Did you know that Frank Sinatra was born at 415 Monroe Street in Hoboken? Of course you did; you live in Hoboken. Even the people who come to Hoboken just for the crowded bars on the weekends know at least two things about our town—Sinatra and baseball. And if you’re a long-time resident you probably greet the news that there’s a proposal to tear down the uninspiring building currently residing at Sinatra’s birthplace and replace it with uninspiring condominiums with mixed emotions.
On the one hand, this isn’t the actual building that Sinatra was born in—that burned down decades ago, replaced by the monstrosity currently standing there (the Walk-of-Fame-style star was added in 1996). And Sinatra’s connection to Hoboken is feeble; the man left Hoboken more or less as quickly as he could (hey, Hoboken was kind of a dump when Sinatra lived here) and returned precisely three times in his lifetime—once at the behest of Ronald Reagan and once to get an honorary degree from Stevens.
On the other hand, the Sinatra stuff is part of Hoboken’s history and identity, albeit in increasingly background ways. There’s nothing wrong with tearing down the building that squats at 415 Monroe and replacing it with something much better—but if you look at the plans proposed by the Chairman of Board Corporation, which bought the property in 2015, it’s just so … uninspiring.
The Blanding of Hoboken
There’s something symbolic about Sinatra’s birthplace becoming not just condominiums but cookie-cutter condominiums. If you look at the plans submitted to the City Council, there’s absolutely nothing special about them. It’s a bog-standard condo plan that looks like every single other condo building put up in this town over the last decade. There’s some mumbling about keeping the star in the sidewalk, and that’s about it.
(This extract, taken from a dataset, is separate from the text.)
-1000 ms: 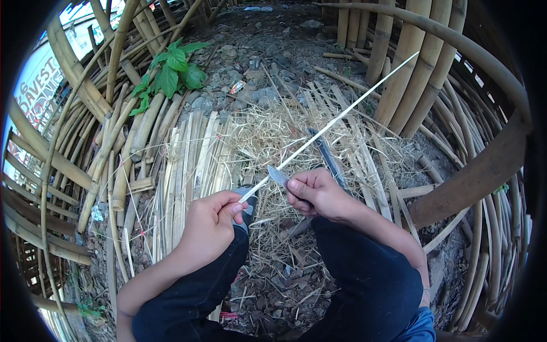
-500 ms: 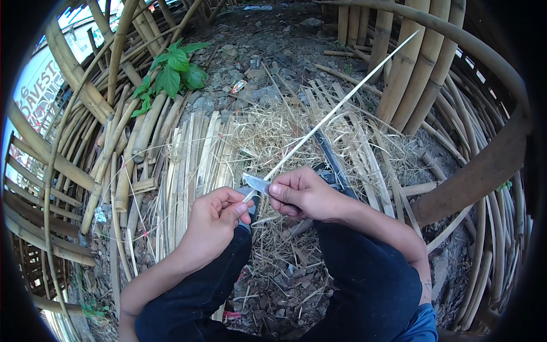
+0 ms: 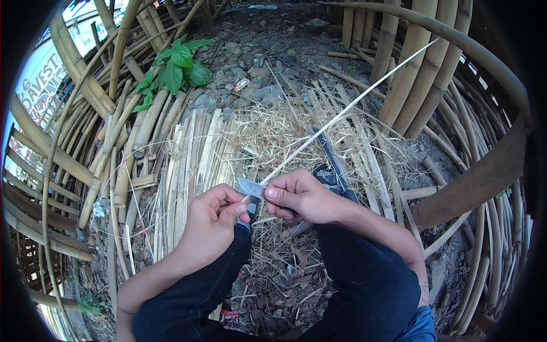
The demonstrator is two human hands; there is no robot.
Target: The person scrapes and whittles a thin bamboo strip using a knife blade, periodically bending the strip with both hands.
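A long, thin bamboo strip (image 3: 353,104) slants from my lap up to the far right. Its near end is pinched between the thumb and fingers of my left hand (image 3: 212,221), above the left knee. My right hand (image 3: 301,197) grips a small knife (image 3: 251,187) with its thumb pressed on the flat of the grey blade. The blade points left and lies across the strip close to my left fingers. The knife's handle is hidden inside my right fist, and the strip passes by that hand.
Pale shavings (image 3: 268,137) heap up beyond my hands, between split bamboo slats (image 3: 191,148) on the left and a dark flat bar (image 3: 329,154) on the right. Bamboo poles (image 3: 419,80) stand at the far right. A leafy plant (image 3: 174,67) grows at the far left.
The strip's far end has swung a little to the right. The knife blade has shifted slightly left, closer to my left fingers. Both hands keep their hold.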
It’s just a missed opportunity, really. Why not design something that at least shrugs in the direction of Old Blue Eyes and Hoboken history? There’s a chance to do something interesting here, and it’s being squandered. You can build a vanilla condo building anywhere. Why not put some effort into things at 415 Monroe? Of course, the money still spends the same, so in practical terms it doesn’t matter.
Of course, the way things are going in another few decades people may not even remember who Sinatra was, much less care about where he lived. What do you think? What should go up on the site—or is a bland condo project with an afterthought star in the sidewalk (moved to make way for the parking entrance) actually the perfect memorial for modern-day Hoboken?